• Problem to solve: An exact retyping of all lines below is the answer; pictures do not belong in it.

▬▬▬▬▬▬

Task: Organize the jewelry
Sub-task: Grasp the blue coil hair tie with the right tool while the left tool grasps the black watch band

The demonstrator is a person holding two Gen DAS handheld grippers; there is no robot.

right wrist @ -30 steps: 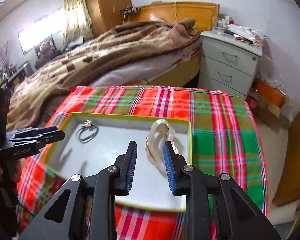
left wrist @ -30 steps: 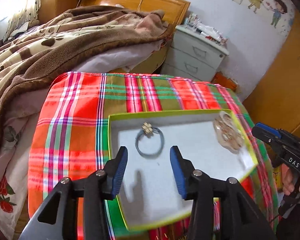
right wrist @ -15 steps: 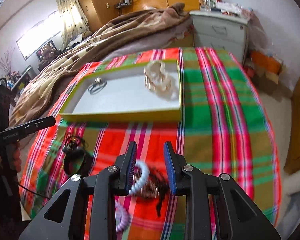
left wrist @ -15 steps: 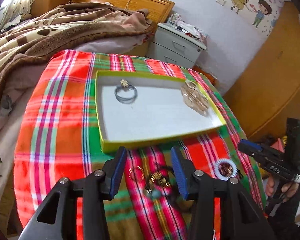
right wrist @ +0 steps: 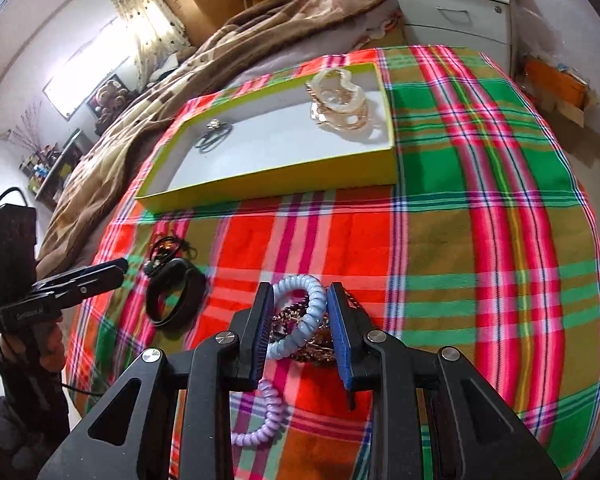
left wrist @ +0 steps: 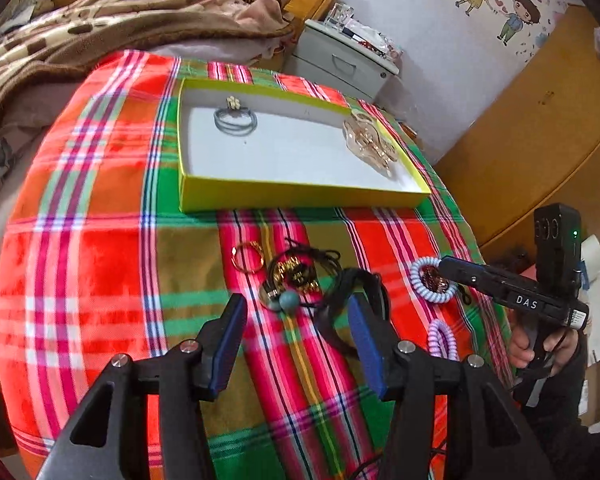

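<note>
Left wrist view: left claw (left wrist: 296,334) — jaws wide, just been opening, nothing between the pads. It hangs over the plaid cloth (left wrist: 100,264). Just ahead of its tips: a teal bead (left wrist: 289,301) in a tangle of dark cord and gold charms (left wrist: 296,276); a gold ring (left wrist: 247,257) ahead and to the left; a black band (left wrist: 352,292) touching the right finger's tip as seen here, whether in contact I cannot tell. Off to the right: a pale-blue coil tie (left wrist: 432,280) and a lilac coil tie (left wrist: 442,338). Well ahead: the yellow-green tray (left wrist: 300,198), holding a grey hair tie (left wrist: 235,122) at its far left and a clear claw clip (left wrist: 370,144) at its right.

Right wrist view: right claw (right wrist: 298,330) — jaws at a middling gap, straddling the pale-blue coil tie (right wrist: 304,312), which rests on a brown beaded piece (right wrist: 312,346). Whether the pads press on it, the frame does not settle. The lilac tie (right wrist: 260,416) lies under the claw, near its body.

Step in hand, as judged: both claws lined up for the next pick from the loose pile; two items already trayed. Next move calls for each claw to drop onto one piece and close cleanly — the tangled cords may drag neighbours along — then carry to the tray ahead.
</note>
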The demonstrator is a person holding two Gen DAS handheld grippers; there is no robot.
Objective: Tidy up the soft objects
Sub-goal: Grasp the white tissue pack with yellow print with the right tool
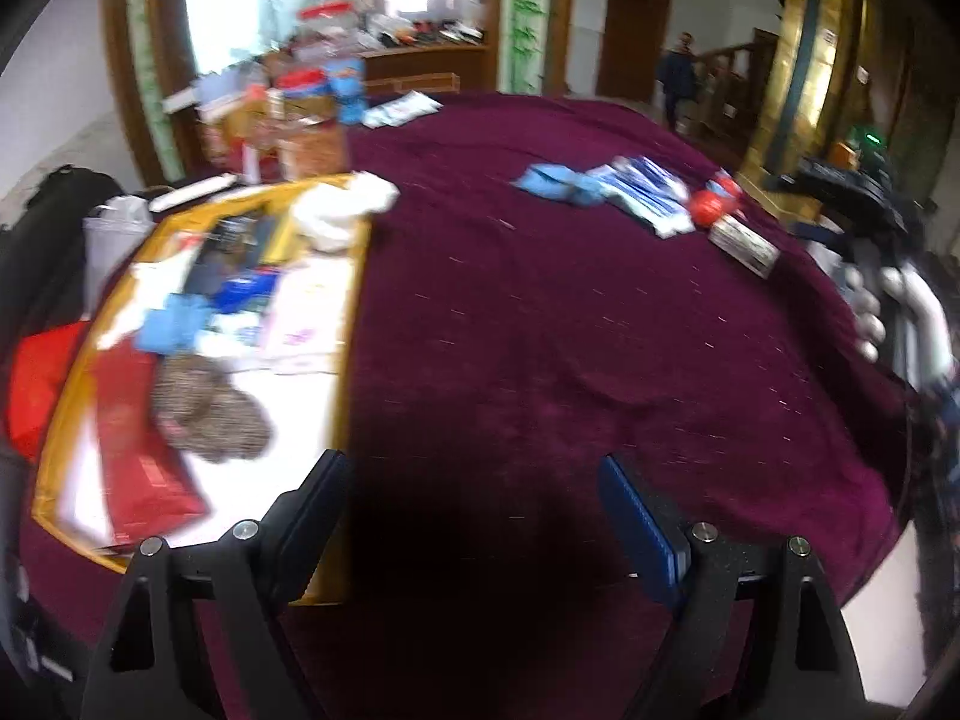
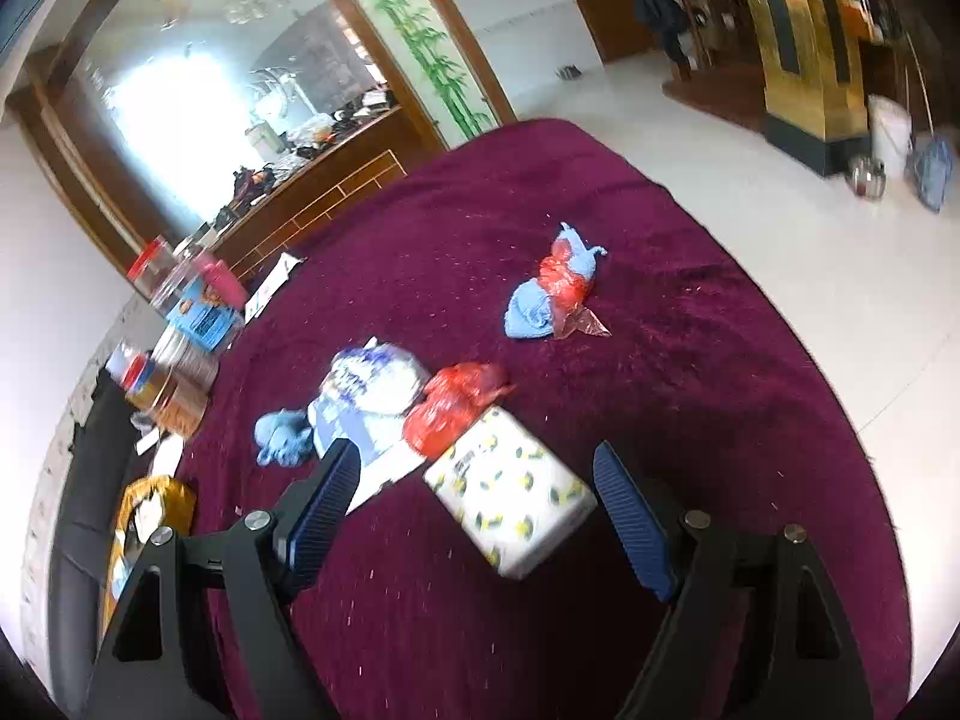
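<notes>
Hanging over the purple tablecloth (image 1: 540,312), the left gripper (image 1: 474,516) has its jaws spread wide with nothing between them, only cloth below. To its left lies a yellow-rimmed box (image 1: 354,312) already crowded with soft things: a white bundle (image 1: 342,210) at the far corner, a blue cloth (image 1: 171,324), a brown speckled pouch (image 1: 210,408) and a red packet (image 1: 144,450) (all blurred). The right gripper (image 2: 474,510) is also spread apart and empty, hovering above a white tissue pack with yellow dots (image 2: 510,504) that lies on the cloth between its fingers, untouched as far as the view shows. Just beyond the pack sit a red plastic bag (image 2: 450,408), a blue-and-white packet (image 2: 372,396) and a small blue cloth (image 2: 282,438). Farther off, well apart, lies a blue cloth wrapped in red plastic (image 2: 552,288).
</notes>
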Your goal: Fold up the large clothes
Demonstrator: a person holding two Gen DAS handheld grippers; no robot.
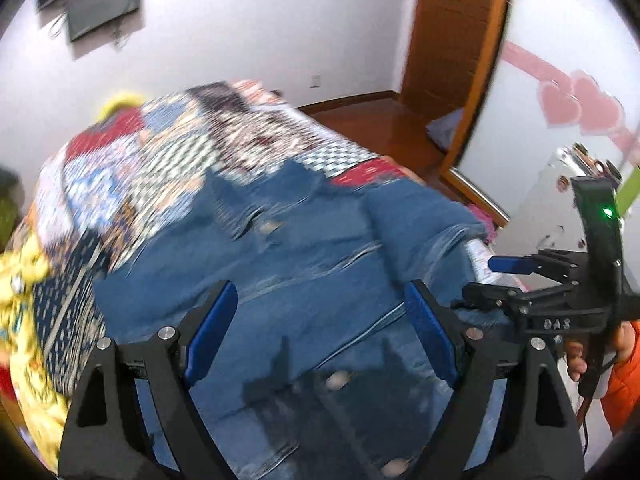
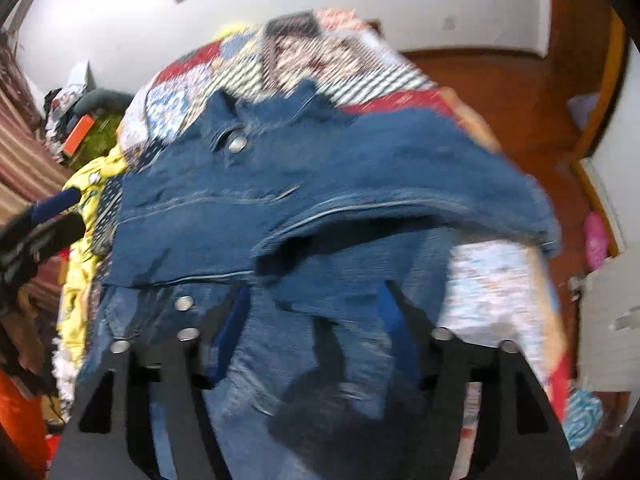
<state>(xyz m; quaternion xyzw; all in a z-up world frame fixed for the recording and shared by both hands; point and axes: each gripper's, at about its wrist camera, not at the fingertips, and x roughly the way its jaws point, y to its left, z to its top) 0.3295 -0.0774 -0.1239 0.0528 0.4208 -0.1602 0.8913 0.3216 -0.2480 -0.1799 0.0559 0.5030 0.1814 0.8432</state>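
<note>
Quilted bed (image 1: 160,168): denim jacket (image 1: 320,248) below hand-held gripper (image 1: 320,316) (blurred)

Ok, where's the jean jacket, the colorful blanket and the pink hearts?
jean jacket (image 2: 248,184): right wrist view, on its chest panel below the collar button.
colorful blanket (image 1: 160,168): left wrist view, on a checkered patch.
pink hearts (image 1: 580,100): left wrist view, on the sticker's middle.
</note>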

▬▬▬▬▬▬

• Answer to this problem:
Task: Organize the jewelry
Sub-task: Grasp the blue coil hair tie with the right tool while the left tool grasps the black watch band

The demonstrator is a person holding two Gen DAS handheld grippers; there is no robot.

right wrist @ -30 steps: 
left wrist @ -30 steps: 
right wrist @ -15 steps: 
left wrist @ -15 steps: 
right wrist @ +0 steps: 
left wrist @ +0 steps: 

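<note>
Left wrist view: left claw (left wrist: 296,334) — jaws wide, just been opening, nothing between the pads. It hangs over the plaid cloth (left wrist: 100,264). Just ahead of its tips: a teal bead (left wrist: 289,301) in a tangle of dark cord and gold charms (left wrist: 296,276); a gold ring (left wrist: 247,257) ahead and to the left; a black band (left wrist: 352,292) touching the right finger's tip as seen here, whether in contact I cannot tell. Off to the right: a pale-blue coil tie (left wrist: 432,280) and a lilac coil tie (left wrist: 442,338). Well ahead: the yellow-green tray (left wrist: 300,198), holding a grey hair tie (left wrist: 235,122) at its far left and a clear claw clip (left wrist: 370,144) at its right.

Right wrist view: right claw (right wrist: 298,330) — jaws at a middling gap, straddling the pale-blue coil tie (right wrist: 304,312), which rests on a brown beaded piece (right wrist: 312,346). Whether the pads press on it, the frame does not settle. The lilac tie (right wrist: 260,416) lies under the claw, near its body.

Step in hand, as judged: both claws lined up for the next pick from the loose pile; two items already trayed. Next move calls for each claw to drop onto one piece and close cleanly — the tangled cords may drag neighbours along — then carry to the tray ahead.
</note>
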The demonstrator is a person holding two Gen DAS handheld grippers; there is no robot.
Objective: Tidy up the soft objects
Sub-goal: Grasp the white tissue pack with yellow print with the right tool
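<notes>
Hanging over the purple tablecloth (image 1: 540,312), the left gripper (image 1: 474,516) has its jaws spread wide with nothing between them, only cloth below. To its left lies a yellow-rimmed box (image 1: 354,312) already crowded with soft things: a white bundle (image 1: 342,210) at the far corner, a blue cloth (image 1: 171,324), a brown speckled pouch (image 1: 210,408) and a red packet (image 1: 144,450) (all blurred). The right gripper (image 2: 474,510) is also spread apart and empty, hovering above a white tissue pack with yellow dots (image 2: 510,504) that lies on the cloth between its fingers, untouched as far as the view shows. Just beyond the pack sit a red plastic bag (image 2: 450,408), a blue-and-white packet (image 2: 372,396) and a small blue cloth (image 2: 282,438). Farther off, well apart, lies a blue cloth wrapped in red plastic (image 2: 552,288).
</notes>
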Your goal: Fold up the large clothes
Demonstrator: a person holding two Gen DAS handheld grippers; no robot.
<state>(xyz m; quaternion xyzw; all in a z-up world frame fixed for the recording and shared by both hands; point and axes: each gripper's, at about its wrist camera, not at the fingertips, and x roughly the way its jaws point, y to its left, z to its top) 0.3295 -0.0774 -0.1239 0.0528 0.4208 -0.1602 0.8913 0.3216 -0.2480 -0.1799 0.0559 0.5030 0.1814 0.8432</state>
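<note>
Quilted bed (image 1: 160,168): denim jacket (image 1: 320,248) below hand-held gripper (image 1: 320,316) (blurred)

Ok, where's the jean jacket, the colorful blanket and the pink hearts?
jean jacket (image 2: 248,184): right wrist view, on its chest panel below the collar button.
colorful blanket (image 1: 160,168): left wrist view, on a checkered patch.
pink hearts (image 1: 580,100): left wrist view, on the sticker's middle.
</note>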

Nothing remains to be written for this exercise.